By far the biggest humiliation though was the imposition of a huge level of reparations for the damage her armies had inflicted on the lands of the Allies that they had occupied during the War. The notorious Article 231 of the Treaty established German War guilt for starting the War and on the foundation of that principle a punitive level of reparations were deemed to be due to the Allied Powers from Germany*

Article 231
"The Allied and Associated Governments affirm and Germany accepts the responsibility of Germany and her allies for causing all the loss and damage to which the Allied and Associated Governments and their nationals have been subjected as a consequence of the war imposed upon them by the aggression of Germany and her allies."

This really stuck in the throat of the German Delegates and back home where there was outrage and anger at such harsh terms. The Germans had been led to believe [or chose to believe] that under the US President Woodrow Wilson’s 14 Point Plan for Peace that the Rights to self determination of all peoples would be respected and that they would get a reasonably honourable deal. But the opposition of France in particular knocked this one on  the head as they wanted Revenge for the damage to their Country caused by Germans during their Occupation of northern France for over four years. All the major Allied Powers [bar Russia] that had fought Germany signed the Treaty, the USA, the British Empire, the Republic of France, the Kingdoms of Italy and Belgium etc, followed by the lesser powers who took part in the War.

However one Country that had struck for its Freedom during the War in 1916 and indeed had seen many of its countrymen fighting with the Allies & that had shed so much of their blood for the ‘Freedom of small Nations’ on the battlefields of France and Belgium & further afield was absent - and that was the newly declared Irish Republic. It was not for want of trying as the Irish Cabinet had already dispatched a little delegation of its own to Paris to try their luck at pressing the Allied Powers about upholding the Principle of self determination.

On February 22 1919 Sean T. O’Kelly, [T.D. and Ceann Comhairle of the 1st Dáil Éireann] addressed a letter to the President of the Peace Conference M. Clemenceau [President of France] and to every delegate to the Conference in Paris. He brought to their notice the claim of the Government of the Irish Republic for international recognition; he requested the conference to receive its delegates and allow them the earliest opportunity:
‘To establish formally and definitely before the Peace Conference and the League of Nations Commission, now assembled in Paris, Ireland’s indisputable right to international recognition of her independence and the propriety of her claim to enter the League of Nations as one of its constituent members’
The Irish Republic by Dorothy Macardle pages 259-260.

O’Kelly distributed copies to all the delegates assembled in Paris but it was to no avail and Irish demands were brushed aside.
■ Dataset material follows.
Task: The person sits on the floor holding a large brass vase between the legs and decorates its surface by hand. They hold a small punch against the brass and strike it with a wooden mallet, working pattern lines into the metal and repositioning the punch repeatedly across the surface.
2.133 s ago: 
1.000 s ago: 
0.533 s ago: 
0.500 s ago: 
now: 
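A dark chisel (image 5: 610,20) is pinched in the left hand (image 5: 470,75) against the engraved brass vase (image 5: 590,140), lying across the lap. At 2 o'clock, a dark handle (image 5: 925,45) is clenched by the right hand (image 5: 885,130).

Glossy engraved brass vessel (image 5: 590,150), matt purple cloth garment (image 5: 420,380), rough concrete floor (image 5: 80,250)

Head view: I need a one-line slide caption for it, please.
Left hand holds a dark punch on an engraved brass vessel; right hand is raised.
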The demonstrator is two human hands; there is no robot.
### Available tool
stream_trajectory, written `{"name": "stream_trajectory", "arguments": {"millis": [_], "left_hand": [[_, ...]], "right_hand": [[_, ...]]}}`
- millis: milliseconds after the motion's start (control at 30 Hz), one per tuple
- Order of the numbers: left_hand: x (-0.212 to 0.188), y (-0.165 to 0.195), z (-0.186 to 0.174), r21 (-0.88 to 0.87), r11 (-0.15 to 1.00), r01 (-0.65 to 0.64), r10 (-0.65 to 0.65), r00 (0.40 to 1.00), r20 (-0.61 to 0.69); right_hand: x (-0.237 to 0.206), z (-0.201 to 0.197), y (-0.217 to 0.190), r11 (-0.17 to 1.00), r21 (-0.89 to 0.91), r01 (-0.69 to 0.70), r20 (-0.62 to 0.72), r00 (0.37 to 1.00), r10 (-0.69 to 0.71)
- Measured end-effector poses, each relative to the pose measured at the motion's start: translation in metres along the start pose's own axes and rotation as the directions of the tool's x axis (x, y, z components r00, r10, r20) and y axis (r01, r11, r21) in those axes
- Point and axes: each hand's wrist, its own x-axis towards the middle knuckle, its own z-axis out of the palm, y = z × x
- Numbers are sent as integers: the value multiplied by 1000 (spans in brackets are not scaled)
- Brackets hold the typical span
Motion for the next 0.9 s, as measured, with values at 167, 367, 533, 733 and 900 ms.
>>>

However the cat as it were was out the bag and was not for turning. Wilson had opened a Pandora’s Box that National self determination was the cornerstone of International Affairs. Specifically Point 14 of his Plan:

XIV. A general association of nations must be formed under specific covenants for the purpose of affording mutual guarantees of political independence and territorial integrity to great and small states alike.

28 June 1919 was thus  a seminal moment in the History of Europe and indeed of the World. Germany had been wounded but was not crushed and the bitterness of the terms of the Treaty led to a thirst for revenge on its perpetrators - a legacy that was come back and haunt Europe in the decades to come. Further afield the concept of National self determination came to be seen as a Global Principle that all the European Great Powers would eventually be held accountable to. And they were.

* The final payment was made on 3 October 2010, settling German loan debts in regard to reparations.

Painting: the signing of the Treaty of Versailles 28 June 1919 by William Orpen.